> _Your assignment_: All records below must be reproduced exactly, although any pictures they contain are to be omitted.
*** Data records ***
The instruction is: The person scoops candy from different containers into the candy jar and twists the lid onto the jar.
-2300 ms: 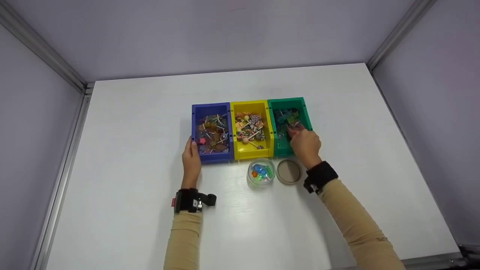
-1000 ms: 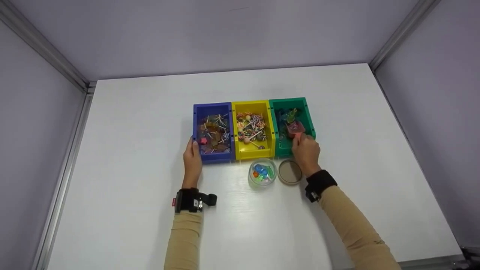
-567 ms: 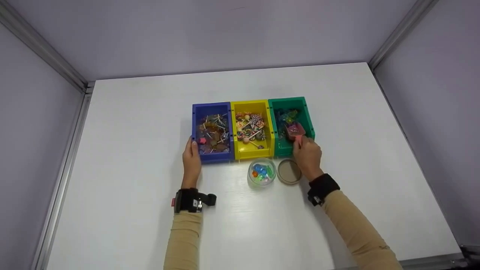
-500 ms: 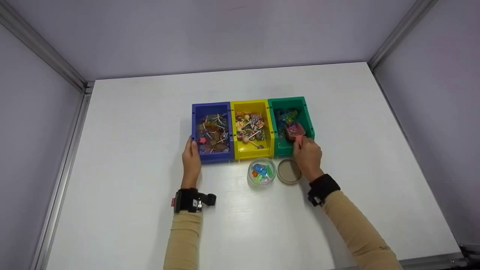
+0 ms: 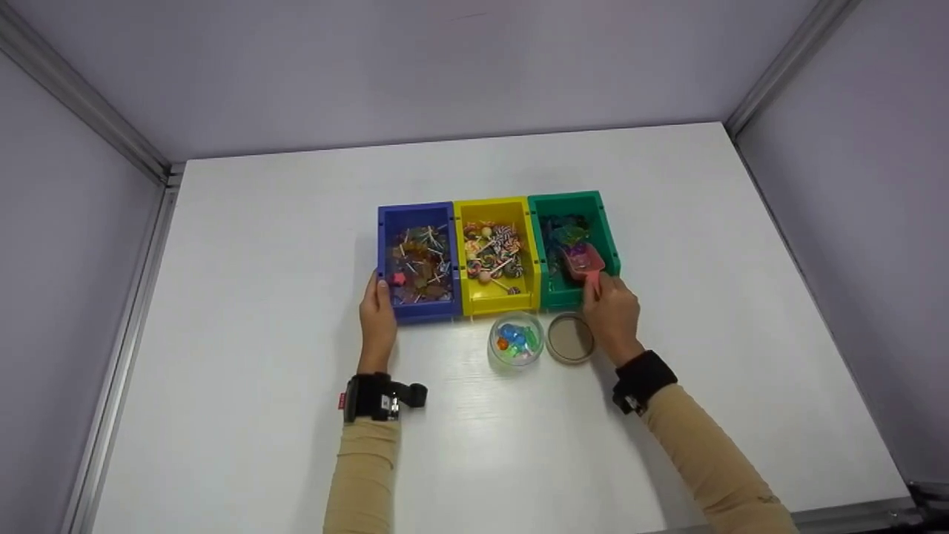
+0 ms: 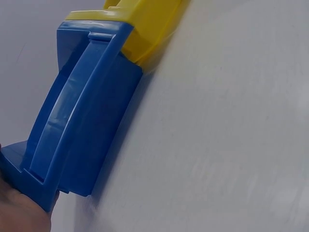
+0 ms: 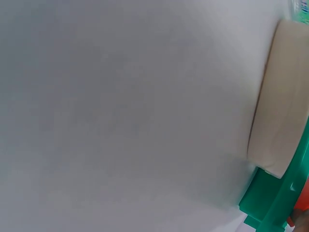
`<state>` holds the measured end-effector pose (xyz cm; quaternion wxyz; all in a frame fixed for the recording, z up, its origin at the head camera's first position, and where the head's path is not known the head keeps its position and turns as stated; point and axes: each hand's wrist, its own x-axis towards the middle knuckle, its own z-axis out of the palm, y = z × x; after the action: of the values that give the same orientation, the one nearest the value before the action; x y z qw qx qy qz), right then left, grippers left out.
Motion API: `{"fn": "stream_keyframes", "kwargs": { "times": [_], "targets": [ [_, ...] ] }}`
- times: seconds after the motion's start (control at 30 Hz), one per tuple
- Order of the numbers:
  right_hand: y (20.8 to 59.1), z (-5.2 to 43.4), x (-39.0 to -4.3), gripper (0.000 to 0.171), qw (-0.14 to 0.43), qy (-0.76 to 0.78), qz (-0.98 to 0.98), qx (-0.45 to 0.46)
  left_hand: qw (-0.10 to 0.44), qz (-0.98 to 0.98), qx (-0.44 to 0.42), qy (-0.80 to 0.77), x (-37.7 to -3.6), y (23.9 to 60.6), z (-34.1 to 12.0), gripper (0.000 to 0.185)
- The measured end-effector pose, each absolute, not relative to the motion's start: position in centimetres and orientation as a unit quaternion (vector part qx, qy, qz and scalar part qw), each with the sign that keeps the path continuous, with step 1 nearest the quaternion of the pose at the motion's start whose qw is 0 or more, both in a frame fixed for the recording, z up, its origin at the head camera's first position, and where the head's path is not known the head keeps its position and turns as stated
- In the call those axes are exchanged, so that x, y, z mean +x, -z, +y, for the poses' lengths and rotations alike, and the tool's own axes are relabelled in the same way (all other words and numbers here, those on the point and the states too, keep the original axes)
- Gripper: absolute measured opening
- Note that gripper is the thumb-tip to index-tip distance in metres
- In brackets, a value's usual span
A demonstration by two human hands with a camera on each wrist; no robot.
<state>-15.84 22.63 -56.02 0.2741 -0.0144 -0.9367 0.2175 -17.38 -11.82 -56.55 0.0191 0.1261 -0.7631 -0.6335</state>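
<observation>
In the head view my right hand (image 5: 614,315) pinches the handle of a pink scoop (image 5: 586,261). The scoop's bowl is inside the green bin (image 5: 609,236), close in front of blue, green and purple translucent pieces (image 5: 569,234); how much it carries is unclear. My left hand (image 5: 378,319) grips the front left corner of the blue bin (image 5: 422,311), thumb at the rim. The left wrist view shows that hand (image 6: 24,210) at the blue bin's (image 6: 79,121) corner. Only a sliver of my right hand (image 7: 301,220) shows in the right wrist view.
Between the blue and green bins, a yellow bin (image 5: 493,305) holds lollipops. The blue bin holds brownish pieces and sticks. In front stand a clear jar (image 5: 517,362) with coloured pieces and, beside it, a round beige lid-like thing (image 5: 571,340). Walls surround the white table (image 5: 282,222).
My right hand has drawn the scoop back towards the front of the green bin, and its bowl shows more openly. My left hand has stayed at the blue bin.
</observation>
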Motion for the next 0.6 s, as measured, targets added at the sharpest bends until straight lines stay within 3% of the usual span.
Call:
{"fn": "stream_keyframes", "kwargs": {
  "times": [0.6],
  "targets": [
    [55.91,23.38,-15.08,0.023,0.306,-0.252,-0.918,-0.002,0.026,-0.760,0.124,0.637,-17.29,56.58,-11.62,0.049]
  ]
}}
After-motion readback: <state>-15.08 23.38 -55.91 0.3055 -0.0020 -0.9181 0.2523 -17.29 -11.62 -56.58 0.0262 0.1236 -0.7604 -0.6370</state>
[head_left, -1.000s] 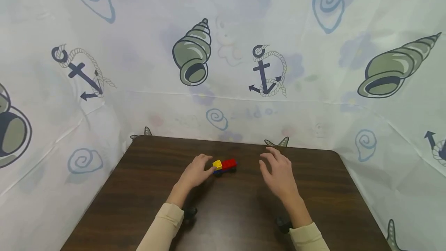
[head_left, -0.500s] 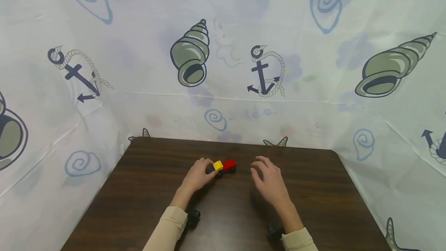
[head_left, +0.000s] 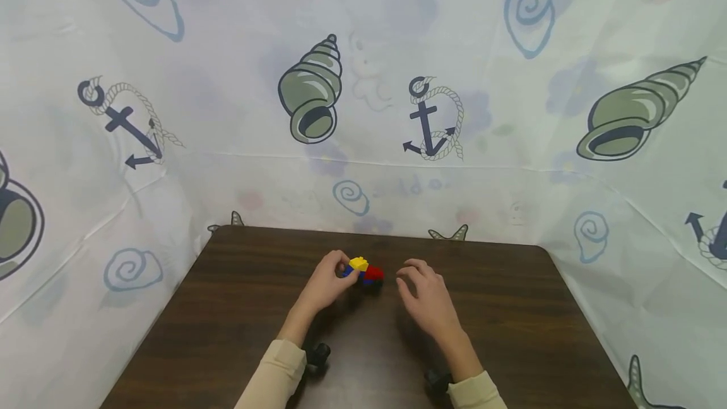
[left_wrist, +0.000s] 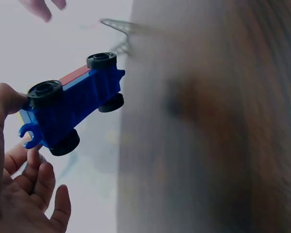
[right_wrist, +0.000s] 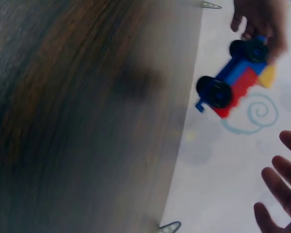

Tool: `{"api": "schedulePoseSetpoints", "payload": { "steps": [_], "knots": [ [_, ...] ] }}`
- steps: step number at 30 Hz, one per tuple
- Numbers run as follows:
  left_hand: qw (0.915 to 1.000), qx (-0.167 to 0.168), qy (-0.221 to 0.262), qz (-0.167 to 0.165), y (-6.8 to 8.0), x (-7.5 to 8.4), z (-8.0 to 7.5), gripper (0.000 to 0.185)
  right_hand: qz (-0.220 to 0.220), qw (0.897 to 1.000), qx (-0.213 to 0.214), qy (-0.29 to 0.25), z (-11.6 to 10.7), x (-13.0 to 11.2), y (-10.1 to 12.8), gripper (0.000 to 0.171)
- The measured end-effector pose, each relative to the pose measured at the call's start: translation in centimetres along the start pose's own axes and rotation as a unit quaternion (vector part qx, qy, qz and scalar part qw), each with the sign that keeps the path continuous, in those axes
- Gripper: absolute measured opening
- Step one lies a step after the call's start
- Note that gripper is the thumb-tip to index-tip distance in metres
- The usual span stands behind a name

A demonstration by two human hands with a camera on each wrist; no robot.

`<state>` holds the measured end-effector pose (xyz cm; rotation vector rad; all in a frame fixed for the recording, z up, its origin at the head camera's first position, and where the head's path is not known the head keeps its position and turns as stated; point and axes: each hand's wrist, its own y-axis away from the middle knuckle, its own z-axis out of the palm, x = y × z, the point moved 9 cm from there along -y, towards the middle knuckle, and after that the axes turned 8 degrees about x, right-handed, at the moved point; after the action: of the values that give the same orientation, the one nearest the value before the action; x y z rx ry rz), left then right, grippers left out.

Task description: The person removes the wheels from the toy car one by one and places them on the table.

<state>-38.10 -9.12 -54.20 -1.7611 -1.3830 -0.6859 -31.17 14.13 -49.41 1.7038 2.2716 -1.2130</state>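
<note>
Nearest the camera in the head view, two cream sleeves [head_left: 272, 371] lead forward over the dark wooden tabletop [head_left: 170, 346]. The left hand [head_left: 325, 284] has its fingers curled round one end of a toy car [head_left: 361, 271] built of bricks: a blue wheeled base with a red block and a yellow block on top. The hand pinches it at the yellow end and holds it tilted, lifted off the tabletop. The right hand [head_left: 427, 298] hovers just beside the car's red end, fingers loosely bent and spread, holding nothing and not touching the toy.

The left wrist view shows the underside of the toy car [left_wrist: 70, 104], which the head view hides: a blue chassis with black wheels, a small hook at the end nearest the thumb [left_wrist: 2, 99], and a strip of red along the upper edge. The other fingers sit relaxed below it.

The right wrist view, blurred, sees the toy car [right_wrist: 235, 80] from its side, held by the left hand [right_wrist: 259, 19] at the far end, while the fingertips [right_wrist: 281, 179] of the right hand stand apart from it at the lower edge.

Beyond the tabletop hangs a white curtain [head_left: 227, 49] printed with shells, anchors and spirals.
</note>
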Motion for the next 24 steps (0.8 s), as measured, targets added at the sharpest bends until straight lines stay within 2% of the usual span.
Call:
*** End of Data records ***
> _Finished exercise_:
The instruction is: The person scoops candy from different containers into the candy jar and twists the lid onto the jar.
-2300 ms: 
-1000 ms: 
-567 ms: 
-500 ms: 
+0 ms: 
+0 ms: 
+0 ms: 
`<state>` holds the measured end-effector pose (xyz cm; quaternion wxyz; all in a frame fixed for the recording, z up, its origin at the head camera's first position, and where the head's path is not known the head keeps its position and turns as stated; point and axes: each hand's wrist, its own x-axis towards the middle knuckle, its own z-axis out of the palm, y = z × x; after the action: of the values that give the same orientation, the one nearest the value before the action; x y z qw qx qy qz), right then left, grippers left out.
Motion API: `{"fn": "stream_keyframes", "kwargs": { "times": [_], "targets": [ [_, ...] ] }}`
- times: seconds after the motion's start (control at 30 Hz), one per tuple
- Order of the numbers:
  right_hand: y (20.8 to 59.1), z (-5.2 to 43.4), x (-39.0 to -4.3), gripper (0.000 to 0.171), qw (-0.14 to 0.43), qy (-0.76 to 0.78), qz (-0.98 to 0.98), qx (-0.45 to 0.46)
  left_hand: qw (-0.10 to 0.44), qz (-0.98 to 0.98), qx (-0.44 to 0.42), qy (-0.80 to 0.77), x (-37.7 to -3.6), y (23.9 to 60.6), z (-34.1 to 12.0), gripper (0.000 to 0.185)
- The measured end-effector pose, each absolute, not relative to the motion's start: position in centimetres and orientation as a unit quaternion (vector part qx, qy, qz and scalar part qw), each with the sign that keeps the path continuous, with step 1 nearest the quaternion of the pose at the motion's start whose qw is 0 or more, both in a frame fixed for the recording, z up, its origin at the head camera's first position, and where the head's path is not known the head keeps its position and turns as stated
- In the call those axes are exchanged, so that x, y, z mean +x, -z, +y, for the poses' lengths and rotations alike, and the tool's own axes are relabelled in the same way (all other words and numbers here, those on the point and the states too, keep the original axes)
- Gripper: absolute measured opening
- Note that gripper is the thumb-tip to index-tip distance in metres
- In brackets, a value's usual span
A demonstration by two human hands with a camera on each wrist; no robot.
<state>-15.84 22.63 -56.02 0.2741 -0.0144 -0.9367 0.2175 -17.38 -11.82 -56.55 0.0191 0.1261 -0.7631 -0.6335</state>
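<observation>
In the head view my right hand (image 5: 614,315) pinches the handle of a pink scoop (image 5: 586,261). The scoop's bowl is inside the green bin (image 5: 609,236), close in front of blue, green and purple translucent pieces (image 5: 569,234); how much it carries is unclear. My left hand (image 5: 378,319) grips the front left corner of the blue bin (image 5: 422,311), thumb at the rim. The left wrist view shows that hand (image 6: 24,210) at the blue bin's (image 6: 79,121) corner. Only a sliver of my right hand (image 7: 301,220) shows in the right wrist view.
Between the blue and green bins, a yellow bin (image 5: 493,305) holds lollipops. The blue bin holds brownish pieces and sticks. In front stand a clear jar (image 5: 517,362) with coloured pieces and, beside it, a round beige lid-like thing (image 5: 571,340). Walls surround the white table (image 5: 282,222).
My right hand has drawn the scoop back towards the front of the green bin, and its bowl shows more openly. My left hand has stayed at the blue bin.
</observation>
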Motion for the next 0.6 s, as measured, targets added at the sharpest bends until straight lines stay within 3% of the usual span.
Call:
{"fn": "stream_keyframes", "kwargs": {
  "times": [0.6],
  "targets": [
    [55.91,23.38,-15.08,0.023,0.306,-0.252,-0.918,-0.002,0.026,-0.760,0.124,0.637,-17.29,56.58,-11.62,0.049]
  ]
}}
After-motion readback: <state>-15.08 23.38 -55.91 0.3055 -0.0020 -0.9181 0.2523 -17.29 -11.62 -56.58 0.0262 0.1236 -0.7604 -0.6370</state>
[head_left, -1.000s] 
[head_left, -0.500s] 
[head_left, +0.000s] 
[left_wrist, +0.000s] 
[right_wrist, +0.000s] 

Tool: `{"api": "schedulePoseSetpoints", "payload": { "steps": [_], "knots": [ [_, ...] ] }}`
- steps: step number at 30 Hz, one per tuple
- Numbers run as follows:
  left_hand: qw (0.915 to 1.000), qx (-0.167 to 0.168), qy (-0.221 to 0.262), qz (-0.167 to 0.165), y (-6.8 to 8.0), x (-7.5 to 8.4), z (-8.0 to 7.5), gripper (0.000 to 0.185)
  right_hand: qz (-0.220 to 0.220), qw (0.897 to 1.000), qx (-0.213 to 0.214), qy (-0.29 to 0.25), z (-11.6 to 10.7), x (-13.0 to 11.2), y (-10.1 to 12.8), gripper (0.000 to 0.171)
- The measured end-effector pose, each relative to the pose measured at the call's start: translation in centimetres along the start pose's own axes and rotation as a unit quaternion (vector part qx, qy, qz and scalar part qw), each with the sign that keeps the path continuous, in those axes
- Gripper: absolute measured opening
- Step one lies a step after the call's start
- Note that gripper is the thumb-tip to index-tip distance in metres
- The usual span stands behind a name

A demonstration by two human hands with a camera on each wrist; no robot.

`<state>` holds the measured end-effector pose (xyz cm; rotation vector rad; all in a frame fixed for the recording, z up, its origin at the head camera's first position, and where the head's path is not known the head keeps its position and turns as stated; point and axes: each hand's wrist, its own y-axis away from the middle knuckle, its own z-axis out of the palm, x = y × z, the point moved 9 cm from there along -y, towards the middle knuckle, and after that the axes turned 8 degrees about x, right-handed, at the moved point; after the action: of the values that give the same orientation, the one nearest the value before the action; x y z rx ry rz), left then right, grippers left out.

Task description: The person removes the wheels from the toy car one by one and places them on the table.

<state>-38.10 -9.12 -54.20 -1.7611 -1.3830 -0.6859 -31.17 14.13 -49.41 1.7038 2.2716 -1.2130</state>
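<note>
Nearest the camera in the head view, two cream sleeves [head_left: 272, 371] lead forward over the dark wooden tabletop [head_left: 170, 346]. The left hand [head_left: 325, 284] has its fingers curled round one end of a toy car [head_left: 361, 271] built of bricks: a blue wheeled base with a red block and a yellow block on top. The hand pinches it at the yellow end and holds it tilted, lifted off the tabletop. The right hand [head_left: 427, 298] hovers just beside the car's red end, fingers loosely bent and spread, holding nothing and not touching the toy.

The left wrist view shows the underside of the toy car [left_wrist: 70, 104], which the head view hides: a blue chassis with black wheels, a small hook at the end nearest the thumb [left_wrist: 2, 99], and a strip of red along the upper edge. The other fingers sit relaxed below it.

The right wrist view, blurred, sees the toy car [right_wrist: 235, 80] from its side, held by the left hand [right_wrist: 259, 19] at the far end, while the fingertips [right_wrist: 281, 179] of the right hand stand apart from it at the lower edge.

Beyond the tabletop hangs a white curtain [head_left: 227, 49] printed with shells, anchors and spirals.
</note>
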Motion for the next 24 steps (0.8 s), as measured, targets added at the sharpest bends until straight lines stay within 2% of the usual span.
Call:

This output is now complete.